E’ seguito un tris di Soave, con una verticale entusiasmante. Il primo della serie è stato il Castelcerino, biologico, 100% di uve garganega, vino leggero, morbido, armonico ed elegante, profumato. Il secondo è stato il Ca Visco, realizzato con il 75% di uve garganega  e 25% di Trebbiano di Soave, un mix che dona personalità e piacevolezza al palato. Ma il top l’ha raggiunto, a mio avviso,  l’Alzari, di cui ho avuto modo di degustare due annate, il 2012 (vedi foto) e 2014. Anch’esso formato da uve garganega in purezza, risulta molto piacevole e molto strutturato in quanto realizzato in parte con uve appassite 40 giorni e poi messo ad invecchiare per un anno in botti di rovere. Il gusto di questo vino è un trionfo di sapori fruttati e di profumi intensi, è la maggior interpretazione del Soave. L’Alzari è caratterizzato da  un colore intenso e da un retrogusto di mineralità davvero entusiasmante.
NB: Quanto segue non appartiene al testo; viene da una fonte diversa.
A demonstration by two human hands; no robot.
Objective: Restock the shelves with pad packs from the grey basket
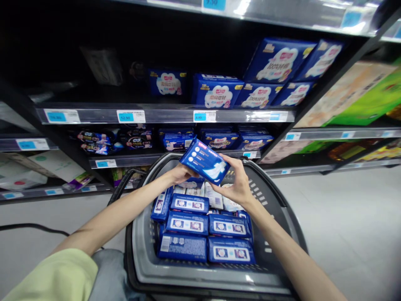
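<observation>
Aloft, blue pack (pixel 205 163) between left fingers (pixel 185 170) and right fingers (pixel 234 163).

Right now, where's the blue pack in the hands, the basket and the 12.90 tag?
Blue pack (pixel 205 161), head view: middle of its printed face.
Basket (pixel 203 277), head view: its near rim.
12.90 tag (pixel 130 116), head view: middle of its front.

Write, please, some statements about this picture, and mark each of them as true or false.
1. The left hand and right hand hold a blue rectangular wrapped package. True.
2. Blue rectangular packages lie in the grey plastic basket. True.
3. The held package lies on the pale floor. False: it is held above the basket.
4. The person wears a red top. False: the fabric sleeve is yellow-green.
5. A white-and-blue price label reads 12.90. True.
</observation>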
Conclusi i bianchi, ecco sopraggiungere i rossi. Anche in questo caso si è trattato di una verticale degna di nota. Si è iniziato con un Valpolicella 2015, fatto con  uve Corvina, Rondinella e Molinara  fermentato solo in acciaio. L’annata degustata è troppo recente per fornire un commento attendibile, sicuramente sarà da riassaggiare fra un po’. Discorso a parte per il Nuj del 2012 (vedi foto), semplicemente fantastico. Fatto con uve Merlot (75%) e Cabernet Franc e Sauvignon (25%), e maturato in piccole botti,  il Nuj si distingue per la sua struttura imponente, per il suo gusto caldo e appassionato, per il suo bouquet talmente completo e aristocratico da poter essere considerato il padrone della tavola. Il tris di rossi si è concluso con un Amarone dell’ anno 2012 (vedi foto), vino  ancora giovane, ma già in grado di meritarsi il massimo dei voti. Tre anni di affinamento in botte, l’Amarone proveniente dai vigneti della Valpolicella si presenta con suggestioni color rosso intenso, e un bouquet talmente fruttato da perderci i sensi. Vino elegante, severo e poderoso, è da considerarsi adatto sia per una cena importante che per un dopocena da meditazione.
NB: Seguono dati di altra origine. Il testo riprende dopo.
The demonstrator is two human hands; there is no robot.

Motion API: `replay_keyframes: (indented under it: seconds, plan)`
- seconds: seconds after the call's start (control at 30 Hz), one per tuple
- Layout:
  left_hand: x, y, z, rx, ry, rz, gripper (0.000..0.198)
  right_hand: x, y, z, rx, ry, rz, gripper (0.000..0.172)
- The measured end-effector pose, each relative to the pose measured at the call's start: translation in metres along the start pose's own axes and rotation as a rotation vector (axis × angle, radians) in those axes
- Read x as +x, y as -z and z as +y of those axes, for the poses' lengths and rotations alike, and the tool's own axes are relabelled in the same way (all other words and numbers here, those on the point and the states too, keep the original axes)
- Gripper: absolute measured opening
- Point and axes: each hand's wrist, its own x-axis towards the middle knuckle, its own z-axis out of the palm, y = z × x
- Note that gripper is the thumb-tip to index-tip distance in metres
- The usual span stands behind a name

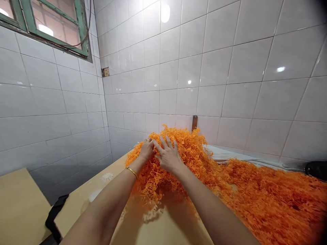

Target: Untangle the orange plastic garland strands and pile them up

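Note:
A large heap of orange, frilly, branching strands (189, 153) is piled on the pale yellow table (163, 231). My left hand (147, 148), with a gold bangle at the wrist, is closed at the upper left of the heap. Its fingertips are partly hidden, and what they grip cannot be made out. Right beside it, my right hand (168, 154) lies on the strands with its fingers spread. The two hands nearly touch. Below them, some whitish strands (153, 215) hang low over the tabletop.
More orange strands (276, 200) spread across the right side. White cloth or sheeting (224, 153) lies along the tiled wall, where a brown strip (195, 123) stands upright. Small white pieces (106, 177) lie on the left. A black strap (56, 212) hangs at the table's left edge.

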Motion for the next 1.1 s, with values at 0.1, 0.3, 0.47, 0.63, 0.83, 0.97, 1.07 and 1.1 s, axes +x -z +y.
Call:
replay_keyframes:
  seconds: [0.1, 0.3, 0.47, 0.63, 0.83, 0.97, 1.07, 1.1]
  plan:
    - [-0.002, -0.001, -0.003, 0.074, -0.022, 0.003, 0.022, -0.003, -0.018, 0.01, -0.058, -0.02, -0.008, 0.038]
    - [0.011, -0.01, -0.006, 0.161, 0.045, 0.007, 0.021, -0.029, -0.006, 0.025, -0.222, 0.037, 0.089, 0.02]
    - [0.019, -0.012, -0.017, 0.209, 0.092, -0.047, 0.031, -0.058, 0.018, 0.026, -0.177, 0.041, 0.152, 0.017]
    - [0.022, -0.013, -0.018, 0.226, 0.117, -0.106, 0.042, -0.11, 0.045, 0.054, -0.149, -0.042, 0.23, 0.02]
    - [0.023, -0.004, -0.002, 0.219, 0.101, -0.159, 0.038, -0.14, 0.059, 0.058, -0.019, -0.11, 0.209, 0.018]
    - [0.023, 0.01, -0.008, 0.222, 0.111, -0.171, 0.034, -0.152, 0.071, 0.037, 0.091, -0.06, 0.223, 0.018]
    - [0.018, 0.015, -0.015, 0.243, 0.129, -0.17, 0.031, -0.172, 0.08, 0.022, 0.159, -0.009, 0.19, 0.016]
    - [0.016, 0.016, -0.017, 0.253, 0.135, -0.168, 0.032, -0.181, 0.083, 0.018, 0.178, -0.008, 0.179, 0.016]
Ha chiuso la degustazione un passito di ottima fattura, il Recioto di Soave Le sponde, che da due anni si fregia della certificazione bio. Si tratta di  un bianco dai mille sentori e dal gusto allegramente zuccherino. Composto da uve garganega, viene ricavato da  grappoli che rimangono ad appassire sei mesi in verticale sulle reti, come una volta.  Il mosto trascorre poi altri sei mesi in barrique. Il risultato finale è eccellente. Il vino ha un colore dorato, e ha forti sentori di frutta, si beve con piacere e lo si gusta a fine pasto o accompagnando dolci o formaggi di alpeggio. Il top di una serie di vini  che sono stati un’ottima scoperta.

Onore e merito al team di Coffele e soprattutto al signor Giuseppe, che ci ha guidato in questa giornata all’insegna del buon vino.